Whether you want to grow your savings, preserve wealth, or create a consistent cash flow in your portfolio, annuities are powerful long-term investment products. But buying your first annuity can feel intimidating. With so many contract types and legal terms to review, there's a lot to consider when adding an annuity to your portfolio.
Traditionally, you purchase an annuity from a broker (the middleman between you and the insurance provider). But these days, digital providers like Gainbridge® offer a more direct approach. Read on to discover how to buy an annuity that fits your financial situation.

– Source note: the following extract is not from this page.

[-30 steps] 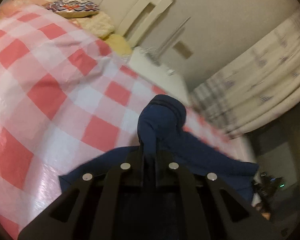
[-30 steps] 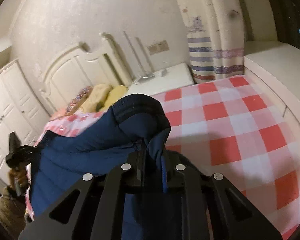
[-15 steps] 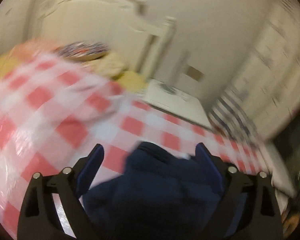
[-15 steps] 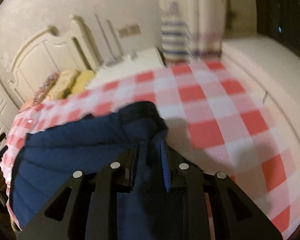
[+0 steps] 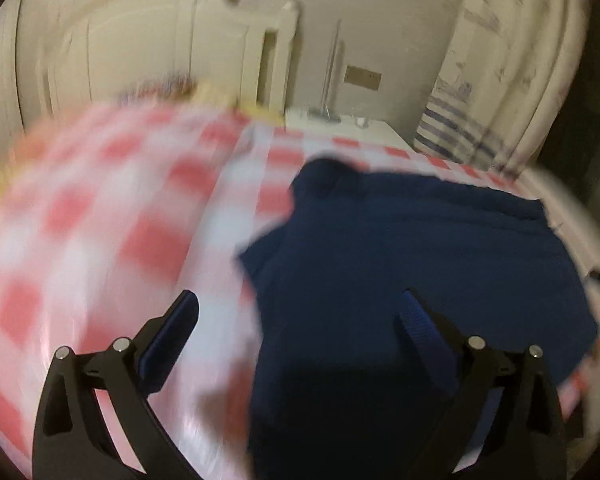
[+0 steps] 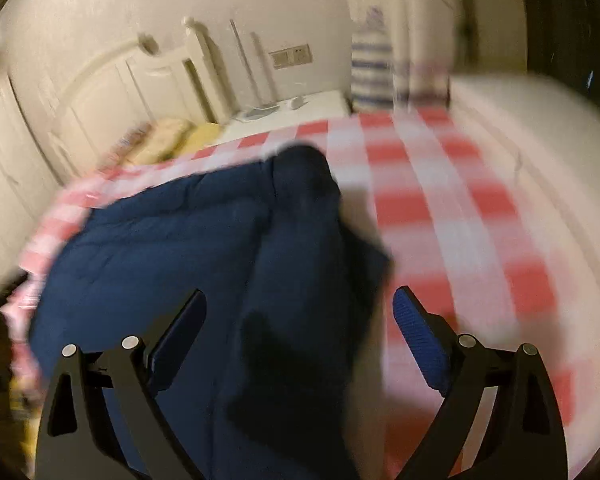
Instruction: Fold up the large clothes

The lengthiest part of buying an annuity is finding a contract that aligns with your goals. Here’s a five-step guide to help you narrow down your options and find a suitable plan.
Start by considering your “why” when buying an annuity. A popular selling feature of annuities is their earning potential. Deferred annuities can take decades to mature, providing plenty of time for compounding returns. Plus, annuities are typically tax-deferred, so paying the IRS isn't necessarily a concern as your investment increases. Although the long time horizon means annuities aren't as liquid as other assets, they're a near-guaranteed way to grow funds.
Some annuities also offer financial security during retirement. When you invest in fixed annuities, for instance, you know upfront how much you'll gain in interest payments. You could even use tools like Gainbridge®'s ParityFlex™ calculator to determine the amount you’ll receive.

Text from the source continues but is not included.